EDIT: The reason for having two separate process on the same hardware is 100% economics. We have one server only, and we are not planning on getting more (no money).
The TCP service is a legacy software in Visual Basic 6 which grew beyond our expectations. The proxy is C++. We don't have the time, money nor manpower to rewrite and migrate the VB6 code to a modern programming environment.
The proxy is our attempt to mitigate a specific performance issue on the service, a DDoS attack we are getting from time to time.
The proxy is open source, and here is the project source code.
It will be the same (or at least not measurably different). Winsock is smart enough to know if it's talking to a socket on the same host and, in that case, it will short-circuit pretty much everything below IP and copy data directly buffer-to-buffer. In terms of named pipes vs. sockets, if you need to potentially be able to communicate to different machines ever in the future, choose sockets. If you know for a fact that you'll never need to do that, pick whichever one your developers are most familiar or most comfortable with.
For anyone that comes to read this later, I want to add some findings that answer the original question.
For a utility we are developing we have a networking class that can use named pipes, or TCP with the same calls.
Here is a typical loop back file transfer on our test system:
TCP/IP Transfer time: 2.5 Seconds
Named Pipes Transfer time: 3.1 Seconds
Now, if you go outside the machine and connect to a remote computer on your network the performance for named pipes is much worse:
TCP/IP Transfer time: 12 Seconds
Named Pipes Transfer time: 2.5 Minutes (Yes Minutes!)
I realize that this is just one system (Windows 7) But I think it is a good indicator of how slow named pipes can be...and it seems like TCP is the way to go.
I know this topic is very old, but it was still relevant for me, and maybe others will look at this in the future as well.
I implemented IPC between Excel (VBA) and another process on the same machine, both via a TCP connection as well as via Named Pipes.
In a quick performance test, I submitted a message than consisted of 26 bytes from client (Excel) to server (not Excel), and waited for the reply message from the other process (which consisted of 12 bytes in the example).
I executed this a ton of times in a loop and measured the average execution time.
With TCP on localhost (Windows 7, no fastpath), one "conversation" (request+reply) took around 300-350 microseconds.
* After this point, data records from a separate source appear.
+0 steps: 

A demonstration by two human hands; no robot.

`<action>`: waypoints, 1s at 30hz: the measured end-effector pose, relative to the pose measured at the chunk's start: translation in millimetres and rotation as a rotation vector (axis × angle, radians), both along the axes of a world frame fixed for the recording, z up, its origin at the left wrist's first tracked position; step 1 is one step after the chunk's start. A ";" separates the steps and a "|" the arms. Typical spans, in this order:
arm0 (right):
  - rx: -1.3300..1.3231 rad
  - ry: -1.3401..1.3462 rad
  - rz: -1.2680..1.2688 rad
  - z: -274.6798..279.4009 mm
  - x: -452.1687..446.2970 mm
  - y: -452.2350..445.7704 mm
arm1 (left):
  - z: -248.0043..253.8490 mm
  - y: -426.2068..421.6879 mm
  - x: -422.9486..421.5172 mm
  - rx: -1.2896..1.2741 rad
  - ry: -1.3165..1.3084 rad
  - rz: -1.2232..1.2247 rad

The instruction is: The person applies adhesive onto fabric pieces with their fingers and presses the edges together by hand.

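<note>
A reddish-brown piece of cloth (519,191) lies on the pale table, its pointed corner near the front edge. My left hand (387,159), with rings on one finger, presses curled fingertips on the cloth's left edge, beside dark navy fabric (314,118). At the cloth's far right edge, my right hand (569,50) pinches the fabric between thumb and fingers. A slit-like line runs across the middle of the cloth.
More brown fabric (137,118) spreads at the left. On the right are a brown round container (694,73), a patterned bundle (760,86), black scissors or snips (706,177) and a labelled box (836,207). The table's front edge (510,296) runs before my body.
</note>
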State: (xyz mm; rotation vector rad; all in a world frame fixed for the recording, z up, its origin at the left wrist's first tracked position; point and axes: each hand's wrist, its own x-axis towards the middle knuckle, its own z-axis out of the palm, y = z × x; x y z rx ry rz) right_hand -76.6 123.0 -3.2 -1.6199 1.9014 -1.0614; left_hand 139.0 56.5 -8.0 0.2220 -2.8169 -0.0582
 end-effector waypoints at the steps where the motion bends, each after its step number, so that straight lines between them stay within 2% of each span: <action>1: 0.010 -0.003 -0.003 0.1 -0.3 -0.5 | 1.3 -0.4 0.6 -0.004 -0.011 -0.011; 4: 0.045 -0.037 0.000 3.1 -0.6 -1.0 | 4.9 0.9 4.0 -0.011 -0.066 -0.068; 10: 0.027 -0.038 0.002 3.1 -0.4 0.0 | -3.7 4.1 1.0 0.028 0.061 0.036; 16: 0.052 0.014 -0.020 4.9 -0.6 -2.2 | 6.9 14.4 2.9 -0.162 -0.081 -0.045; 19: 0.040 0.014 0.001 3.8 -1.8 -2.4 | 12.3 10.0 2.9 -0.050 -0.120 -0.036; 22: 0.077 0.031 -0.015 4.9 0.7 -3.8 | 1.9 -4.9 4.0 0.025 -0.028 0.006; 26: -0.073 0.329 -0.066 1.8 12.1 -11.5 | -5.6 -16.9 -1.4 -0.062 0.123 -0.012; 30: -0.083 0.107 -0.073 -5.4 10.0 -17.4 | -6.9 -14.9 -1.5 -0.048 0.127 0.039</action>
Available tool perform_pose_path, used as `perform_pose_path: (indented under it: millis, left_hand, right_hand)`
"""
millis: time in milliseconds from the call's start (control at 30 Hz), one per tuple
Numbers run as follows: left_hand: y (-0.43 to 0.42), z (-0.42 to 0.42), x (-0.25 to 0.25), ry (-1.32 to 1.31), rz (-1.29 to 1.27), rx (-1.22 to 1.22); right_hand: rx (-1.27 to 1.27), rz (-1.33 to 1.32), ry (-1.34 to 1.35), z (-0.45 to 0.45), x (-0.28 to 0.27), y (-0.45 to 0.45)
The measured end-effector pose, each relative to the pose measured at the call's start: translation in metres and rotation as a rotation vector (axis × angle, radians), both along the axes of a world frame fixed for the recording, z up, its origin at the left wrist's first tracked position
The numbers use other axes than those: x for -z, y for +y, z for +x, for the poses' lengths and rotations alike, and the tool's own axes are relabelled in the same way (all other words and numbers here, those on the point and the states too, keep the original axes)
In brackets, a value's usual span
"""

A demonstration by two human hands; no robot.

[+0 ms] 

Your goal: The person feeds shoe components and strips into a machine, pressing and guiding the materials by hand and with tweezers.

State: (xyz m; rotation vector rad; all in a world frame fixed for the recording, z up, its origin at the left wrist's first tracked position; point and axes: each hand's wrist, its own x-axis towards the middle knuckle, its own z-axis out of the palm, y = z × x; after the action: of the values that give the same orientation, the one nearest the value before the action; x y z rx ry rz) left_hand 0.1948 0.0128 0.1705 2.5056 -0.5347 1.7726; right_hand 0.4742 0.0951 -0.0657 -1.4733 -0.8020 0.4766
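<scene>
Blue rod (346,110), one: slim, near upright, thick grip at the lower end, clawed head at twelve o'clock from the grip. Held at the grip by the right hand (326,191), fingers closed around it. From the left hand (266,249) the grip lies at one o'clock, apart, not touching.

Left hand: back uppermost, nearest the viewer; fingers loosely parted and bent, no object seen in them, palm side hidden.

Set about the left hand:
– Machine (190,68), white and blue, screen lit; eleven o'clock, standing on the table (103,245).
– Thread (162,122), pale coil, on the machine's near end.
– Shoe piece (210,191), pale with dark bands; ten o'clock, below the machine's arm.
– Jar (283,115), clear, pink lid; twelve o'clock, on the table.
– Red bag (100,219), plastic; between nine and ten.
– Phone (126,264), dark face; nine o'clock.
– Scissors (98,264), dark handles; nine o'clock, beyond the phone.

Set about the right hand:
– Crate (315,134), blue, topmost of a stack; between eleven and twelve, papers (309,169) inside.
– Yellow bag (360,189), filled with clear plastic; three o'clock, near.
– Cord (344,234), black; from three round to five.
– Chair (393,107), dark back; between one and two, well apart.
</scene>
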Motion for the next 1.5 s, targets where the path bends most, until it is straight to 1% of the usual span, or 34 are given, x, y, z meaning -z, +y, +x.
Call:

Especially sending data was quite slow (sending the 26 bytes took around 200microseconds via TCP).
With Named Pipes, one conversation took around 60 microseconds on average - so a LOT faster.
I'm not entirely sure why the difference was so large. The corporate environment I tested this in has a strict firewall, package inspections and what not, so I THINK this may have been caused as even the localhost-based TCP connection went through security measures significantly slowing it down, while named pipe ones likely did not.
TL:DR: In my case, Named Pipes were around 5-6 times faster than TCP for small packages (have not tested with bigger ones yet)
Let me sum it up for you. If you are worried about performance then use TCP/IP. But if you have a really fast network and your not worried about performance then Named Pipes would be "neat" in that it might save you some code.
Not to mention, if you stick to TCP then you will have something that can be scaled, and even load balanced when the time comes.
In the scenario you describe, the local TCP connections are very unlikely to be a bottleneck. It will introduce some overhead, of course, but this should be negligible unless your CPU is already running hot.
At a guess, if your server's CPU usage is normally below 50% or so (with the proxy in place) it isn't worth worrying about minimizing the overhead associated with the local TCP connections.
If CPU usage is regularly above 80% you should probably be doing some profiling. I'd start by comparing the CPU load (or, better still, the performance, if you can measure it meaningfully) when the proxy is in place to when it isn't. Unless the proxy is doing some complicated processing, the overhead associated with the extra TCP connections is probably a significant fraction of the total overhead introduced by the proxy, so that should give you at least an order-of-magnitude estimate of how much you'd gain by using a more efficient form of IPC.
What is the reason to have a proxy on the SAME machine, just curious?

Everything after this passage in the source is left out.